I oriented toward what could be—toward shared vision, depth, and meaning. I stretched myself toward an imagined future, believing that devotion itself was proof of alignment. I gave generously of my energy, my faith, my willingness to bend toward something not yet formed.
This was not naïveté. It was sincerity without sufficient grounding. I had not yet learned how to distinguish between intuition and hope, or between resonance and projection.
3. The Mirror Offered
This relationship mirrored back to me the cost of devotion when it outpaces self-trust. It showed me how easily I could tether my becoming to another person’s potential—how I could invest in vision as a way of bypassing present misalignment. The mirror was subtle at first. Discomfort arrived as confusion, then as quiet self-doubt. Something didn’t quite settle. But I stayed.
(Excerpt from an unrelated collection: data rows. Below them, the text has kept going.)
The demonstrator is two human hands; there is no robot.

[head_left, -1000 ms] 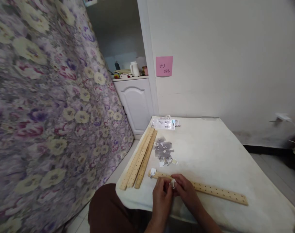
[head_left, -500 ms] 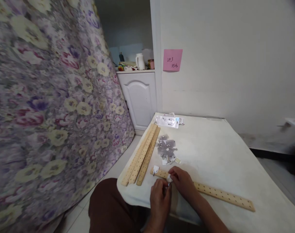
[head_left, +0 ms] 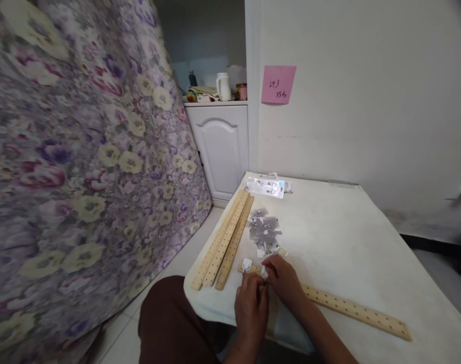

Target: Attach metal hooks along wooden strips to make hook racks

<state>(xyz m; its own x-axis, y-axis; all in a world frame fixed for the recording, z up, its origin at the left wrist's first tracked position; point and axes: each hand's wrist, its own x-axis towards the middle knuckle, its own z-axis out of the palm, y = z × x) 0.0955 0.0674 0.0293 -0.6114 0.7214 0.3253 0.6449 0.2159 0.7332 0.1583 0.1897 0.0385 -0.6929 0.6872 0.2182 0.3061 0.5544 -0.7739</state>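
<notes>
A perforated wooden strip (head_left: 357,308) lies across the near side of the table, passing under my hands. My left hand (head_left: 251,306) and my right hand (head_left: 284,280) meet over it near its left end. Both have their fingers closed on a small white hook piece (head_left: 264,272) with a metal part, mostly covered by the fingertips. A similar white hook piece (head_left: 246,265) sits on the strip's left end, just beyond my left hand. Past my right fingers lie a few loose white pieces (head_left: 281,251) and a heap of grey pieces (head_left: 264,231) with metal parts.
Several more perforated wooden strips (head_left: 219,247) lie side by side along the table's left edge. Clear plastic packaging (head_left: 266,187) rests at the back of the cloth-covered table (head_left: 340,227). A floral curtain (head_left: 101,167) hangs at left; a white cabinet (head_left: 223,146) stands behind.
The view has shifted slightly. My hands stay together at the strip, the white hook piece between their fingers now more upright and closer to the strip.
</notes>
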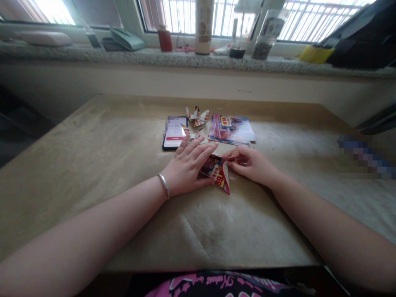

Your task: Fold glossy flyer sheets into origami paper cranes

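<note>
Between my two hands on the table is a piece of printed paper (pixel 215 170), partly folded, with a red-edged pointed flap standing up toward me. My left hand (pixel 187 167) lies over its left side, fingers stretched out and thumb along the near edge. A silver bangle circles the left wrist. At the paper's right corner, my right hand (pixel 249 163) pinches the edge between thumb and fingers. Just beyond the left fingertips are folded paper pieces (pixel 202 118), with another piece (pixel 194 136) partly hidden by that hand.
A phone (pixel 175 138) with a lit screen lies behind my left hand. A stack of printed leaflets (pixel 235 128) sits beyond my right hand. On the stone windowsill (pixel 179 59) stand a red-capped jar (pixel 165 40), a tall bottle (pixel 203 29) and other items. A blurred-out object (pixel 368 156) is at far right.
</note>
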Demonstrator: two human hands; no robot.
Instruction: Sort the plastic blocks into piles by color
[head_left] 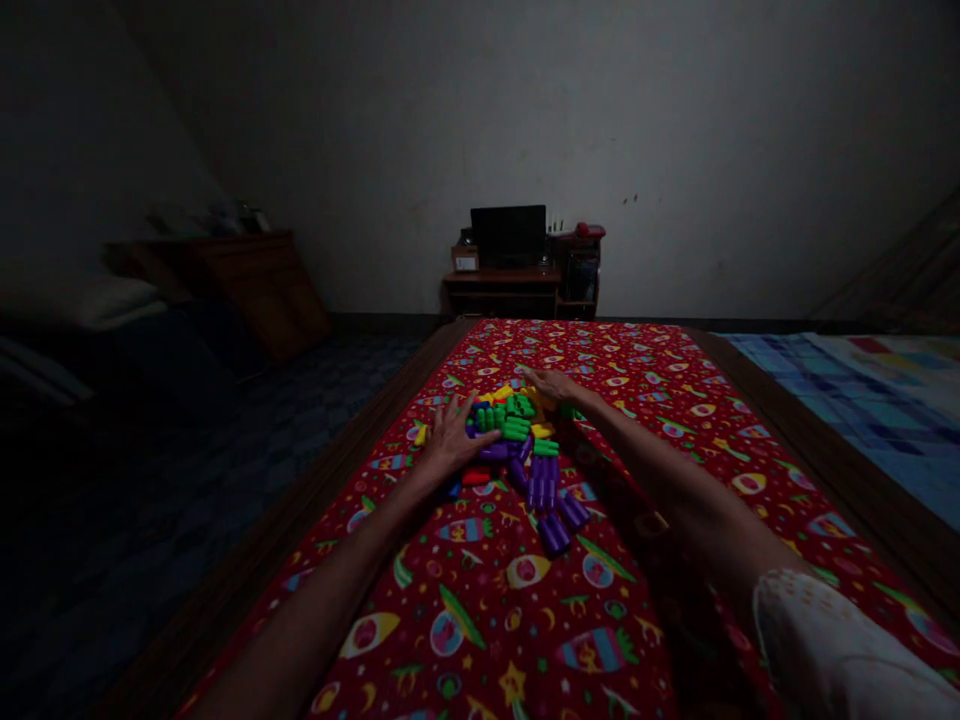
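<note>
A loose heap of plastic toy building blocks lies on the red patterned cloth [525,610]. Green blocks [516,428] sit in its middle, with yellow blocks [541,431] around them. Purple blocks [543,484] trail toward me, and two of them lie nearest. One red block [476,478] rests at the near left. My left hand [451,440] is spread against the heap's left side, fingers apart. At the far right side, my right hand [553,385] reaches over the yellow blocks with its fingers stretched out. Its underside is hidden.
The cloth covers a long table with brown edges [724,365]. Beyond it, a monitor [508,235] stands on a desk [502,280] against the wall. A wooden cabinet [259,290] is at the left. Blue plaid bedding [832,400] lies at the right.
</note>
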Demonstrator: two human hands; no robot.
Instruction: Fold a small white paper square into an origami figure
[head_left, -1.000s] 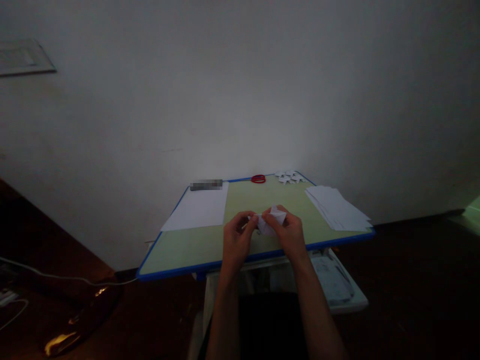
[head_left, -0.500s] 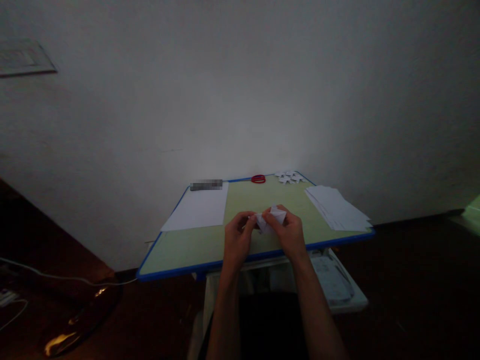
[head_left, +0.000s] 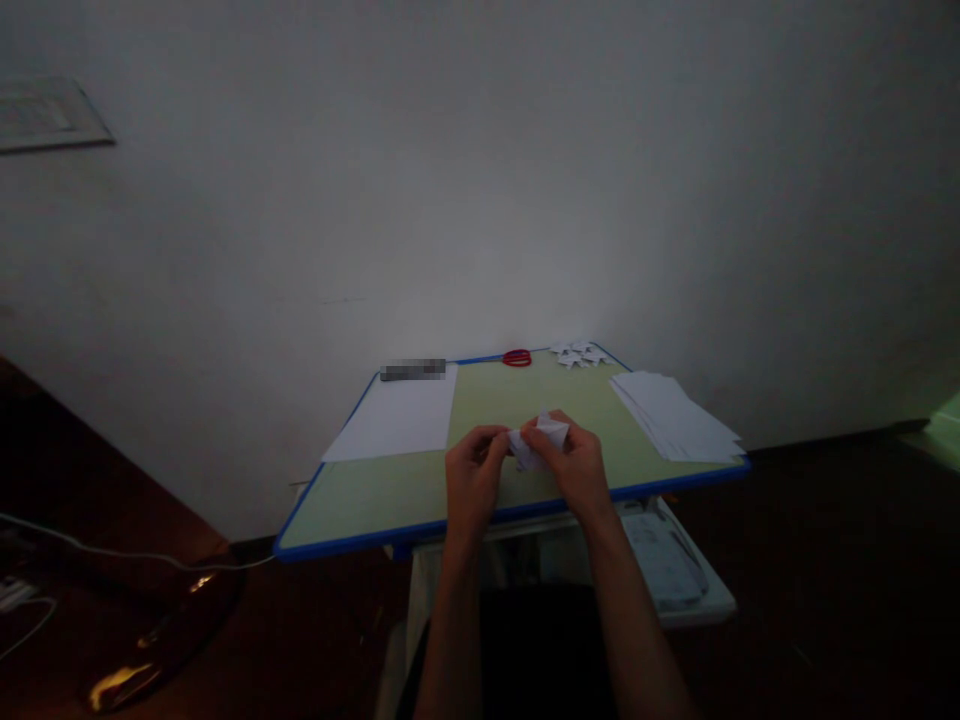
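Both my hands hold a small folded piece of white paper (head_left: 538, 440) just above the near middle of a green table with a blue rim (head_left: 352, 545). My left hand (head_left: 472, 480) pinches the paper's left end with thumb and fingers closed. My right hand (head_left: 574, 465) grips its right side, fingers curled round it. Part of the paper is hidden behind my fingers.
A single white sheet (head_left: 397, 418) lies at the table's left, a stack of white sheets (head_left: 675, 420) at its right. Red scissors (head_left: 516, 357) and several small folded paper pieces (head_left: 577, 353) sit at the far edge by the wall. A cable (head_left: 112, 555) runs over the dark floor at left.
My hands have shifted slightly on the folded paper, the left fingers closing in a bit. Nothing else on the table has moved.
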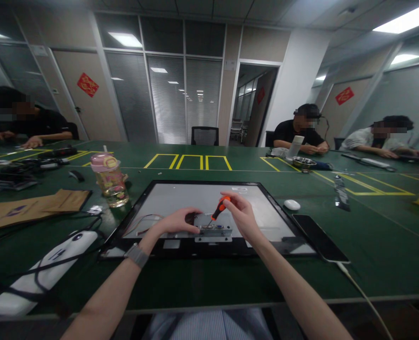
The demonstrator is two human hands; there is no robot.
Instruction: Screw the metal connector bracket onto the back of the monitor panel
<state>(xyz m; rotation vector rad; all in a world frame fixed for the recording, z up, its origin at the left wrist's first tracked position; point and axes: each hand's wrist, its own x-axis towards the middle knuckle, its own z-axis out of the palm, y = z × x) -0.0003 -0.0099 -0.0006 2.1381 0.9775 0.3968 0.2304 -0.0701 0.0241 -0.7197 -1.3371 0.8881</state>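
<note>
While between the right fingers [233,195], an orange-and-black screwdriver [217,210] (tip downward).

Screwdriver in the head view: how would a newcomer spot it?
Find the large black-framed panel on the green table. Toward its near edge, over a metal bracket, the right hand holds the screwdriver. Its orange-and-black handle stands out from the grey bracket.

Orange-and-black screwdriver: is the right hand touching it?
Touching. The head view shows the right hand holding the orange-and-black screwdriver by its handle's upper end.
</note>
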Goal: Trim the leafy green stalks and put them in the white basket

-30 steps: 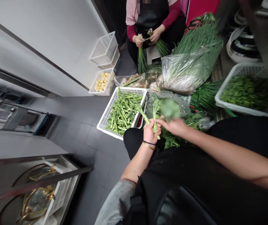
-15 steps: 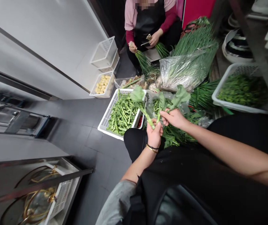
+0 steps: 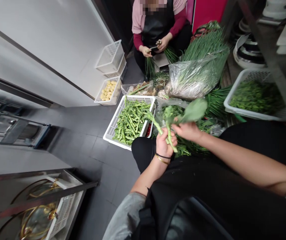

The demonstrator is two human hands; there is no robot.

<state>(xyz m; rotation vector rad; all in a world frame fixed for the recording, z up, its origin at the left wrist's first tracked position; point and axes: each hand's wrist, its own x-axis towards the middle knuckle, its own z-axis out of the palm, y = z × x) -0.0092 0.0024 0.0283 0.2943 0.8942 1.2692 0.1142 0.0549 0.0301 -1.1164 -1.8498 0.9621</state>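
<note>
My left hand (image 3: 164, 145) is closed round two pale green vegetable stalks (image 3: 169, 133), whose lower ends stick out past the fingers. In my right hand (image 3: 188, 131), just beside it, the fingers pinch a broad green leaf (image 3: 195, 110), blurred by motion; whether it is still joined to a stalk I cannot tell. Left of my hands is a white perforated basket (image 3: 112, 124) with many cut green stalks (image 3: 132, 123) in it. Leafy greens (image 3: 183, 147) lie below my right hand, partly in a clear plastic bag.
Opposite sits a person in a black apron (image 3: 155, 26), holding scallions and a knife. A bag of scallions (image 3: 195, 78) lies before them. Peeled potatoes (image 3: 109, 90) fill a basket below stacked white baskets (image 3: 110, 60). At right stands a basket of chopped greens (image 3: 256, 96).
My right hand has moved slightly right, and the leaf has swung sideways. The stalks now sit lower in my left hand, with one end below it. The other person's hands have come closer together.
</note>
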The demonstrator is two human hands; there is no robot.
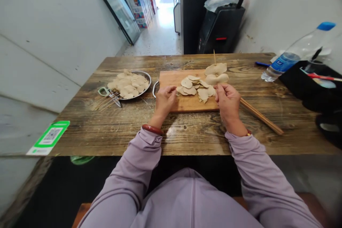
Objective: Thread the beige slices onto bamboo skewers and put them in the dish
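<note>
A wooden cutting board lies on the table with a heap of thin beige slices on it. My right hand is closed round a thin bamboo skewer that stands upright, with two folded slices threaded on it. My left hand rests at the board's left part, fingers curled and pinching a slice at the edge of the heap. A bundle of skewers lies to the right of my right hand.
A metal plate of finished slices on skewers sits at the left, scissors beside it. A water bottle and a black bag are at the right. A green sticker marks the table's left corner.
</note>
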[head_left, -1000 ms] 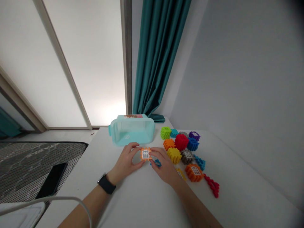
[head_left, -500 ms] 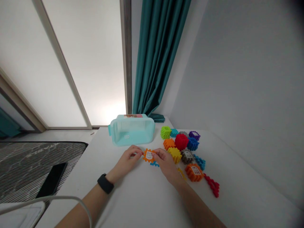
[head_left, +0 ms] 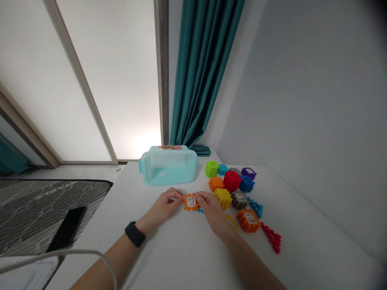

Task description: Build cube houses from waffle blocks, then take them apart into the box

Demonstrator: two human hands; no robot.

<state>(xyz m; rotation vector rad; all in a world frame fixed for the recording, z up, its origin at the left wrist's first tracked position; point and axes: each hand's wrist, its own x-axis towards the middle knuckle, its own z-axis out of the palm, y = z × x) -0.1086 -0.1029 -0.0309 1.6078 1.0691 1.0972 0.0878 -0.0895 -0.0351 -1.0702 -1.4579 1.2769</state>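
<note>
An orange foam-like puzzle tile (head_left: 191,202) with toothed edges and a white grid print is held between both hands above the white table (head_left: 169,257). My left hand (head_left: 165,206), with a dark watch on its wrist, pinches the tile's left edge. Thumb and fingers of my right hand (head_left: 212,208) grip its right edge. Partly hidden beneath the tile and right hand is a blue toothed piece (head_left: 200,210). A flat yellow piece (head_left: 232,222) lies beside my right wrist, partly covered by it.
A light teal plastic bin (head_left: 169,169) stands behind my hands. Right of them sit several toothed cubes, including a red cube (head_left: 232,181), a yellow cube (head_left: 223,198) and an orange cube (head_left: 248,220). A red flat piece (head_left: 272,238) lies nearer. A pale cable (head_left: 75,251) arches at lower left.
The orange tile has turned slightly between my fingers and shifted a little down, now covering more of the blue piece. Both hands keep their pinch.
</note>
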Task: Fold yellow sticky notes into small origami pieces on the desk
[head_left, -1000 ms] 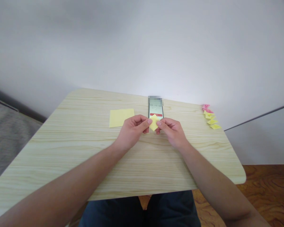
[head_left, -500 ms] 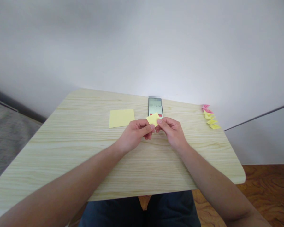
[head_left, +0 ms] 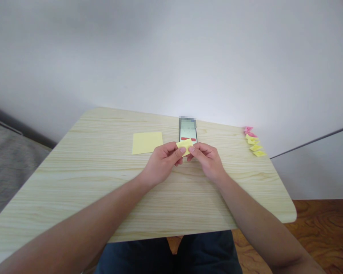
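One left hand (head_left: 161, 161) and one right hand (head_left: 208, 158) pinch a small yellow paper (head_left: 185, 143) by its two sides, above the table (head_left: 171, 205) and by the near end of the phone (head_left: 188, 134). Holding both sides probably keeps it steady. The phone likely sits close to be easy to see. The paper looks folded, with a straight top edge.

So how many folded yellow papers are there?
4: one paper between the left hand and right hand; then, along the table's right edge, a far one, a middle one and a near one. Overlaps may hide more.
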`<state>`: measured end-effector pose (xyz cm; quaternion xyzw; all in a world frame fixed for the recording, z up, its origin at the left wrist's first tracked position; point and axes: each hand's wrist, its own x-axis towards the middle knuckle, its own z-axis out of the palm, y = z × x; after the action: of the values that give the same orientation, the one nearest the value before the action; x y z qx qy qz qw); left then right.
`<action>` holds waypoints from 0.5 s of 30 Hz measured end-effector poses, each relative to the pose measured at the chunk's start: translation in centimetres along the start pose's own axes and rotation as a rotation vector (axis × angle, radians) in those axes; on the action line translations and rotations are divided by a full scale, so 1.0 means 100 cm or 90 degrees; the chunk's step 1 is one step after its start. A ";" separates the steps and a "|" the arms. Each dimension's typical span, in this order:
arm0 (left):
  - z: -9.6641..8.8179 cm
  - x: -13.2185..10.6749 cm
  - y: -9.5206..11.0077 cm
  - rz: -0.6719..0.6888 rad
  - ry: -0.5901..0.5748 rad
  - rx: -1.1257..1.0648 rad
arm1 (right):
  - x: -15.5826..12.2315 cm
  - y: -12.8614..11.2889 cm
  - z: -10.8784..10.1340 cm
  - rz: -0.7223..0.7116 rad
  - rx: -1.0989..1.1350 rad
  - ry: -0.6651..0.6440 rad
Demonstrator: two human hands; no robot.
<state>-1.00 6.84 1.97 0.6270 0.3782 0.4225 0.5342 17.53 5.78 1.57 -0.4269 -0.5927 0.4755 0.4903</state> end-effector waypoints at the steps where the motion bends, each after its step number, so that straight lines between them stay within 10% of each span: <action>1: -0.001 -0.001 0.000 0.001 -0.008 0.022 | 0.000 -0.001 0.001 0.001 0.014 0.004; 15: -0.002 -0.004 -0.004 0.007 -0.052 0.041 | -0.003 -0.005 0.004 -0.058 -0.060 0.077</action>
<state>-1.29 6.61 1.53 0.6626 0.3657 0.3873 0.5265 17.20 5.35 2.02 -0.4498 -0.6024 0.3979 0.5258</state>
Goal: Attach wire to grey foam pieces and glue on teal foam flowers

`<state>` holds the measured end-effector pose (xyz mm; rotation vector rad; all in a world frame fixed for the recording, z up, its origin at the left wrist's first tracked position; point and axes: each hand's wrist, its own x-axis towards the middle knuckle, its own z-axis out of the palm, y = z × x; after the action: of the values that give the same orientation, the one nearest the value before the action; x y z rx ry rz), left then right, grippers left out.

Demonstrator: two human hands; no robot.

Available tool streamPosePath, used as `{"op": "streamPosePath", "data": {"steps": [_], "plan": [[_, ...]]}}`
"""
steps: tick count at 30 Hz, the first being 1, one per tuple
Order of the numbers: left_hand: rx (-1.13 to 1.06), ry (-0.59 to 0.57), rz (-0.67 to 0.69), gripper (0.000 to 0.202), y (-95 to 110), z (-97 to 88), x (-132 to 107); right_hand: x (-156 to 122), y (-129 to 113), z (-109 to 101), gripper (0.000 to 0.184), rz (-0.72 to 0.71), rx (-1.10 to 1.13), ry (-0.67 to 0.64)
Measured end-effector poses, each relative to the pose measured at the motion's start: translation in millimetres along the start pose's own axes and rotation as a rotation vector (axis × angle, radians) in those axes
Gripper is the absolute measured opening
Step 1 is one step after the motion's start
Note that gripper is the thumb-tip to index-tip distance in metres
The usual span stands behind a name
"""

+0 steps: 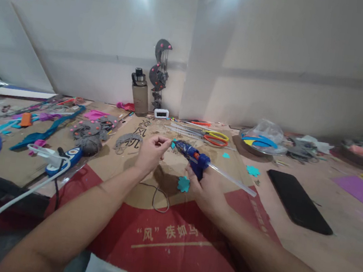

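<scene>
My right hand (206,184) is wrapped round a blue hot glue gun (195,157), and a clear glue stick (232,179) juts from its back end. The gun's nozzle points left at my left hand (152,152), whose thumb and fingers are pinched together. A small turquoise bit shows between those fingertips and the nozzle; whether the fingers hold it I cannot tell. Below, a turquoise foam flower (183,184) lies on the cardboard (138,200), beside a loop of thin grey cord (159,209). A grey crescent shape (128,142) lies to the left of my left hand.
Scissors (215,137) lie beyond the gun. A phone (299,201) and another turquoise flower (252,171) are at right. A bottle (140,94) stands at the back near a hanging crescent ornament (159,67). At left, a white cable (6,206) runs from a blue power strip (64,162).
</scene>
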<state>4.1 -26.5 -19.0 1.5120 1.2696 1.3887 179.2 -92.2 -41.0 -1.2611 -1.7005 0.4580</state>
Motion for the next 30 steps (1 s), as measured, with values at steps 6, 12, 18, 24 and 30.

What this partnership revealed was not wrongness, but fragility—my inner foundation was shifting, but I was still building outward instead of inward. I was sensing the need to choose myself, but didn’t yet believe I was allowed to do so without losing love.
This was the first time love destabilized me.
4. Integration
What I carry now is compassion for the woman I was here. She was not foolish. She was early. She was encountering the edges of her old relational patterns before she had the tools to fully dismantle them. She was beginning to feel the cost of self-abandonment, but had not yet learned how to stop.
This relationship was not the breaking point. It was the warning tremor.
It taught me that devotion without grounding becomes self-erasure, and that vision without embodiment can quietly pull us away from ourselves. It planted the first undeniable signal that love could no longer be survived on hope alone.
I did not fully heed that signal then. But it changed me.